◆ Records shown:
== == ==

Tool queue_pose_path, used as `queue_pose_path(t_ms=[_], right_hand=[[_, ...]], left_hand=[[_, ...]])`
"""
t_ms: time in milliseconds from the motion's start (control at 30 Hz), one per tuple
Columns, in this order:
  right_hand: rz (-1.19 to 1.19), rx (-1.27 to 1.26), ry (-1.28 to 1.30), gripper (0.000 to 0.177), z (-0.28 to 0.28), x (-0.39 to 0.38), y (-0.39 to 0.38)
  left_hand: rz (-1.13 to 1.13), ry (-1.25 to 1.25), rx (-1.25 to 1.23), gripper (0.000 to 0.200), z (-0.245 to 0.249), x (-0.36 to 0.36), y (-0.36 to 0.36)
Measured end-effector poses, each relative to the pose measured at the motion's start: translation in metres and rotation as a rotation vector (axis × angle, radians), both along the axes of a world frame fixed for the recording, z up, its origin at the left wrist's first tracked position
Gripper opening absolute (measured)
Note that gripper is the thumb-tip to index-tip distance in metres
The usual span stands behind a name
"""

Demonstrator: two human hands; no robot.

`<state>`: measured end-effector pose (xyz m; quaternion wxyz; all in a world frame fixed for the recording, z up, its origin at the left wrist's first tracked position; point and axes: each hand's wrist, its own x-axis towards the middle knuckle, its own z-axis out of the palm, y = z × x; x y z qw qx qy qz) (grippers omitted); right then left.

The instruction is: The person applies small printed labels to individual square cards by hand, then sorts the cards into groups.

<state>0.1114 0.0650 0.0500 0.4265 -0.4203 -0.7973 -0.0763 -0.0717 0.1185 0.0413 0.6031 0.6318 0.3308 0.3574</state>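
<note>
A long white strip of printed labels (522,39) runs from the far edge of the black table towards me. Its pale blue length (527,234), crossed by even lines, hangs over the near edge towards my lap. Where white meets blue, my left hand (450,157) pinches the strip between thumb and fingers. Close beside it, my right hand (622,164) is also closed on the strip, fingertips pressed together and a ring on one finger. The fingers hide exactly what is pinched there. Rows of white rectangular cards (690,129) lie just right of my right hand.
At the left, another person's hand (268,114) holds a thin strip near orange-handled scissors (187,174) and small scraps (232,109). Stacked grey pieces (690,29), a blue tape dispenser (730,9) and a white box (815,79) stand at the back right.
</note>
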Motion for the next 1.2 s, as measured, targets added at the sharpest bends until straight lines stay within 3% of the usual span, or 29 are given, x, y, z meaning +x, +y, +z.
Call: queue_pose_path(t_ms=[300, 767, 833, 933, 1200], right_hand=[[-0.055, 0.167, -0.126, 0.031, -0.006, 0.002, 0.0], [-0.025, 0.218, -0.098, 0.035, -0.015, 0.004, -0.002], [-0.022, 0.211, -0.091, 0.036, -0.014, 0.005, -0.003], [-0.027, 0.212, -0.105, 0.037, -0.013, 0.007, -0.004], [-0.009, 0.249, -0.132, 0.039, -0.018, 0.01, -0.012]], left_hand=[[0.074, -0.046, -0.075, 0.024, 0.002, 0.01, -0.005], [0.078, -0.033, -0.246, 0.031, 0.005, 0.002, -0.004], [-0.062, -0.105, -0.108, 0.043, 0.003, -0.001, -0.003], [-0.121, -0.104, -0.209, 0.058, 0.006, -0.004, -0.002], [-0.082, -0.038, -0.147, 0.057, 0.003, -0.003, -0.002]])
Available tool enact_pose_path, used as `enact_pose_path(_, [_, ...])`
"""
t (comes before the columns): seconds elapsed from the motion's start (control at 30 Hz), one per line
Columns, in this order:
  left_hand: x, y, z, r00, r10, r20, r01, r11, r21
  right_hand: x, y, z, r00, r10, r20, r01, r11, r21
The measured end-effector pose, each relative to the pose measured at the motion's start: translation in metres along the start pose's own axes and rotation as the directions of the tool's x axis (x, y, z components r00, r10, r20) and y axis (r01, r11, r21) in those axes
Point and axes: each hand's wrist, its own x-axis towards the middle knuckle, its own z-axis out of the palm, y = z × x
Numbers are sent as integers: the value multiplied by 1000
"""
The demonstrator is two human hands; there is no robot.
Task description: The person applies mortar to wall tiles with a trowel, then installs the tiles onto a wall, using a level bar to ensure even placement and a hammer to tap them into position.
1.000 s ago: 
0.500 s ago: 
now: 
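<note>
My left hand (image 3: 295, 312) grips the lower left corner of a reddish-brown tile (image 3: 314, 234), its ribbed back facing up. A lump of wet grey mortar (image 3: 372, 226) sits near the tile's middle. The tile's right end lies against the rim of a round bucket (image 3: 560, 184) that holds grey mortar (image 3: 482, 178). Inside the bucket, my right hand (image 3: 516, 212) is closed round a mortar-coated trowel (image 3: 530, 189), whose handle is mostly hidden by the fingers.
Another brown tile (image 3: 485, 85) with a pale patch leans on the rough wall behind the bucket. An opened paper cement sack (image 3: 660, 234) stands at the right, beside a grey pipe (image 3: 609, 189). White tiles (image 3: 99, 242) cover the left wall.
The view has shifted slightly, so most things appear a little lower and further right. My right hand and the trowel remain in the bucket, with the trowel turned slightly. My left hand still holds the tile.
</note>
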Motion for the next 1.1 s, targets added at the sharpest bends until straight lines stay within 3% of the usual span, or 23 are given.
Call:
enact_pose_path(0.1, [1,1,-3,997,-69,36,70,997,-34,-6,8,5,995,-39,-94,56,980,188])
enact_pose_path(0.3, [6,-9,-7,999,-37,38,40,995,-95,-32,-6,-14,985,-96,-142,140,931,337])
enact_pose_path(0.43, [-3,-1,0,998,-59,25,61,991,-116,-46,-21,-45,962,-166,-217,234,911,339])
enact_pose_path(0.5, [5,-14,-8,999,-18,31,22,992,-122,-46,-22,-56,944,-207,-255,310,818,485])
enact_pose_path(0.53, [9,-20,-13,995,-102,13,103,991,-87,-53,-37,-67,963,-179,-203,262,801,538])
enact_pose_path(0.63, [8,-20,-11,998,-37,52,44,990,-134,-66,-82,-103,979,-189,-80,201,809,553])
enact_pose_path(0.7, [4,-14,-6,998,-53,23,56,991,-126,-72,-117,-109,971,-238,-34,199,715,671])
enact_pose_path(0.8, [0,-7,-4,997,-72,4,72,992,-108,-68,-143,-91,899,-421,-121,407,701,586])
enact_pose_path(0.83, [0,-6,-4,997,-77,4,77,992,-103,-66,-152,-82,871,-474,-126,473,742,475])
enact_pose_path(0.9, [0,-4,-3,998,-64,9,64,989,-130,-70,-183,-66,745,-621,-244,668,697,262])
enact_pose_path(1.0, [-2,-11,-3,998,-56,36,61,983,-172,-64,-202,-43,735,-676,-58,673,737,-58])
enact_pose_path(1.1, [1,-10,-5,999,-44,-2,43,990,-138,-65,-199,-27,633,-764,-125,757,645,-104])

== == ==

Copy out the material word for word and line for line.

Tool queue_pose_path, used as `queue_pose_path(t_ms=[_], right_hand=[[_, ...]], left_hand=[[_, ...]])`
"""
t_ms: time in milliseconds from the motion's start (control at 30 Hz), one per tuple
Columns, in this order:
  right_hand: rz (-1.19 to 1.19), rx (-1.27 to 1.26), ry (-1.28 to 1.30), gripper (0.000 to 0.177), z (-0.28 to 0.28), x (-0.39 to 0.38), y (-0.39 to 0.38)
  left_hand: rz (-1.13 to 1.13), ry (-1.25 to 1.25), rx (-1.25 to 1.23), gripper (0.000 to 0.200), z (-0.245 to 0.249), x (-0.36 to 0.36), y (-0.36 to 0.36)
Measured end-effector poses, each relative to the pose measured at the motion's start: translation in metres and rotation as a rotation vector (axis × angle, radians), both along the axes of a world frame fixed for the recording, z up, its origin at the left wrist's first tracked position
Gripper opening absolute (measured)
Note that gripper is the thumb-tip to index-tip distance in metres
The usual span stands behind a name
"""

Demonstrator: two human hands; no robot.

`<state>`: measured end-effector pose (xyz m; quaternion wxyz; all in a world frame fixed for the recording, z up, its origin at the left wrist's first tracked position; point and axes: each hand's wrist, its own x-axis towards the middle knuckle, its own z-axis out of the palm, y = z × x; x y z qw qx qy qz) (grippers omitted); right then left.

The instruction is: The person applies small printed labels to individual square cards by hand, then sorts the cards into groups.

<state>0.1114 0.0650 0.0500 0.4265 -0.4203 -0.7973 -0.0763 -0.0717 0.1185 0.0413 0.6031 0.6318 0.3308 0.3574</state>
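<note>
A long white strip of printed labels (522,39) runs from the far edge of the black table towards me. Its pale blue length (527,234), crossed by even lines, hangs over the near edge towards my lap. Where white meets blue, my left hand (450,157) pinches the strip between thumb and fingers. Close beside it, my right hand (622,164) is also closed on the strip, fingertips pressed together and a ring on one finger. The fingers hide exactly what is pinched there. Rows of white rectangular cards (690,129) lie just right of my right hand.
At the left, another person's hand (268,114) holds a thin strip near orange-handled scissors (187,174) and small scraps (232,109). Stacked grey pieces (690,29), a blue tape dispenser (730,9) and a white box (815,79) stand at the back right.
</note>
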Motion for the next 1.2 s, as measured, targets added at the sharpest bends until straight lines stay within 3% of the usual span, or 29 are given, x, y, z meaning +x, +y, +z.
Call: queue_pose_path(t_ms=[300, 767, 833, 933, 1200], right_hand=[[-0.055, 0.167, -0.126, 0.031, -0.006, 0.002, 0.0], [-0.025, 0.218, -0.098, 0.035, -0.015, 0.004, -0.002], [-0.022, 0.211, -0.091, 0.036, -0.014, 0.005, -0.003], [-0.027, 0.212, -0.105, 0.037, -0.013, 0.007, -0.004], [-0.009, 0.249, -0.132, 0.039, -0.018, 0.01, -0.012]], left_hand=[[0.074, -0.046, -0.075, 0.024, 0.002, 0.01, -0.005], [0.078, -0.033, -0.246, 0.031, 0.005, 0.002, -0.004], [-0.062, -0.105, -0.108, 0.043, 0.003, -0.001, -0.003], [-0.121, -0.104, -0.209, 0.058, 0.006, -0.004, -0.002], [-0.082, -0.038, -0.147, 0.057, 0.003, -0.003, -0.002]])
Available tool enact_pose_path, used as `enact_pose_path(_, [_, ...])`
"""
t (comes before the columns): seconds elapsed from the motion's start (control at 30 Hz), one per line
Columns, in this order:
  left_hand: x, y, z, r00, r10, r20, r01, r11, r21
  right_hand: x, y, z, r00, r10, r20, r01, r11, r21
The measured end-effector pose, each relative to the pose measured at the motion's start: translation in metres along the start pose's own axes and rotation as the directions of the tool's x axis (x, y, z components r00, r10, r20) and y axis (r01, r11, r21) in those axes
Point and axes: each hand's wrist, its own x-axis towards the middle knuckle, its own z-axis out of the palm, y = z × x
Numbers are sent as integers: the value multiplied by 1000
"""
The demonstrator is two human hands; there is no robot.
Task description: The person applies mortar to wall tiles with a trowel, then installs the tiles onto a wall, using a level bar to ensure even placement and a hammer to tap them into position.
1.000 s ago: 
0.500 s ago: 
now: 
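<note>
My left hand (image 3: 295, 312) grips the lower left corner of a reddish-brown tile (image 3: 314, 234), its ribbed back facing up. A lump of wet grey mortar (image 3: 372, 226) sits near the tile's middle. The tile's right end lies against the rim of a round bucket (image 3: 560, 184) that holds grey mortar (image 3: 482, 178). Inside the bucket, my right hand (image 3: 516, 212) is closed round a mortar-coated trowel (image 3: 530, 189), whose handle is mostly hidden by the fingers.
Another brown tile (image 3: 485, 85) with a pale patch leans on the rough wall behind the bucket. An opened paper cement sack (image 3: 660, 234) stands at the right, beside a grey pipe (image 3: 609, 189). White tiles (image 3: 99, 242) cover the left wall.
The view has shifted slightly, so most things appear a little lower and further right. My right hand and the trowel remain in the bucket, with the trowel turned slightly. My left hand still holds the tile.
</note>
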Motion for the next 1.1 s, targets added at the sharpest bends until straight lines stay within 3% of the usual span, or 23 are given.
Call:
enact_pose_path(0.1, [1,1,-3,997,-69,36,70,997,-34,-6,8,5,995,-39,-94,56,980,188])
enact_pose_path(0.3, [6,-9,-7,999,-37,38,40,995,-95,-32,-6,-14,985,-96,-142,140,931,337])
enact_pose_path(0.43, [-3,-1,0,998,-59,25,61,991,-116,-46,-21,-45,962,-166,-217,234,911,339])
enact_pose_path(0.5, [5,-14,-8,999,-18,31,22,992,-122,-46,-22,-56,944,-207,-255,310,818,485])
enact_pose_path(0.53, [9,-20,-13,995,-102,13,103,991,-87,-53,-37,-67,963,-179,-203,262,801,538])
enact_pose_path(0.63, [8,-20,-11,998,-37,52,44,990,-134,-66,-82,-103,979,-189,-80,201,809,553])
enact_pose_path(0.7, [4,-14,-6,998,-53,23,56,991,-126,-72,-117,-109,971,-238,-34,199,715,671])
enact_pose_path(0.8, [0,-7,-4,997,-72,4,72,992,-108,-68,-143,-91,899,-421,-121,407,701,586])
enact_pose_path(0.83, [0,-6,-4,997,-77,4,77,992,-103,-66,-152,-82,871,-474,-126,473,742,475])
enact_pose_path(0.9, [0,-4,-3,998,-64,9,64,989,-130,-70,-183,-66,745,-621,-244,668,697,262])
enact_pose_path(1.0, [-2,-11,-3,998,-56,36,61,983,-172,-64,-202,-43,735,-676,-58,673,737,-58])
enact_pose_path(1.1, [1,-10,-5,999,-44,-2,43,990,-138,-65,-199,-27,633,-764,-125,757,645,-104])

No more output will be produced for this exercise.